Given a striking difference in percentage of gene loops between NPCs, neuronal, or glial cells [133], single-cell Hi-C studies are imperative. Although, Hi-C has been paired with flow cytometry-based sorting of cell-types [46,47], it cannot distinguish cell-to-cell differences in chromatin structure. Introduced in 2013, sc-Hi-C-seq follows bulk Hi-C protocol performed in the intact nuclei. Individual nuclei are subsequently selected using microscopy, and biotinylated Hi-C ligation junctions are purified on streptavidin-coated beads. These purified fragments are ligated with adapters, PCR amplified, followed by multiplexing of cells and library sequencing. This technique validated cell-to-cell variability in chromosome structure and showed that active genes are located preferentially at the boundaries of chromosome territories across all cells [48]. Other alternatives involve combinatorial indexing-based sci-Hi-C-seq [50,51]. Employing a modified sc-Hi-C-seq protocol that allows imaging of single cells before capture in mouse ESCs showed concentric rings of A/B surrounding an internal nucleolus across all cells and a strong correlation between gene expression and locational depth within the A compartment [49].
Single-cell chromatin topology maps using diploid chromatin conformation capture, Dip-C, demonstrated clustering of distinct cell-types based on cell-type specific enhancer-promoter 3D contacts [52]. By eliminating single-cell biotin-pulldown and performing single-cell isolation using flow cytometry followed by whole genome amplification using multiplex end-tagging amplification, authors achieved higher sensitivity in detection of spatially-interacting chromatin regions with minimal false-positive captures [52].
A major challenge in 3D reconstruction of diploid genome is accurately identifying chromosome haplotypes involved in spatial interactions.
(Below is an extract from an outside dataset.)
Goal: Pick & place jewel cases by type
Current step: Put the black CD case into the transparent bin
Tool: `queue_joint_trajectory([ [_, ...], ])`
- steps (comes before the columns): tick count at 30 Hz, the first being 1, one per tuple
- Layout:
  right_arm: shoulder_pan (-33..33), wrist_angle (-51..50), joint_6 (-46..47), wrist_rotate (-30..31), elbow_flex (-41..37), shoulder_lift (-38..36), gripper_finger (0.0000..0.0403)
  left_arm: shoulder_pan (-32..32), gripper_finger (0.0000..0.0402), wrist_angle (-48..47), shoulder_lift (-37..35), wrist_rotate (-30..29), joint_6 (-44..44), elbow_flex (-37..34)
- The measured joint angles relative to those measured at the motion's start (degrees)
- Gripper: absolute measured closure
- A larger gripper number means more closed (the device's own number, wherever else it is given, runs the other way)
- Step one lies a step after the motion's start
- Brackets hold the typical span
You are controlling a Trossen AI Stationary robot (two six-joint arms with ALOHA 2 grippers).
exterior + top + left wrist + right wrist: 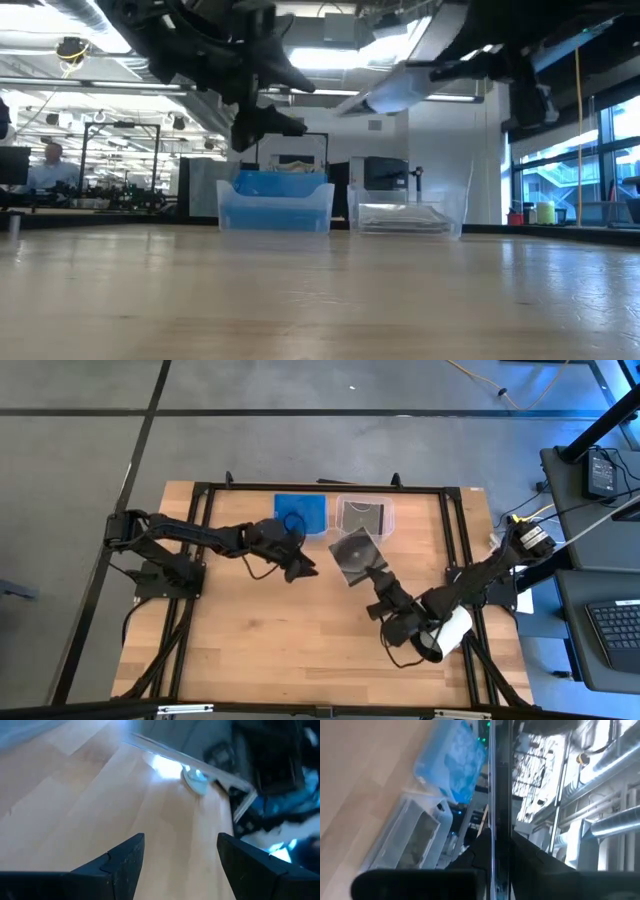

Since non-coding SNPs disrupting 3D chromatin interactions are identified in complex diseases [118,119], spatial localization of genetic variants is important. Using haplotype-resolved or phased SNPs, authors were able to distinguish the two haplotypes of each chromosomes. This confirmed the allele-specific 3D connectome at the imprinted H19/IGF2 gene locus [52], and 15q11 or Prader-Willi/Angelman syndrome locus, suggesting that 3D chromatin reorganization may be one of the mechanisms underlying imprinting disorders [138]. Further, Dip-C in mouse cortex and hippocampus across early postnatal to adulthood periods indicated major structural, compositional, and transcriptomic reorganization one month postnatally. These findings were independent of early-life experiences, and occurred at neurodevelopmentally important loci [138]. Taken together, these studies elucidated chromatin reorganization with cell-specificity during neurodevelopment, and 3D organizing principles of the genome.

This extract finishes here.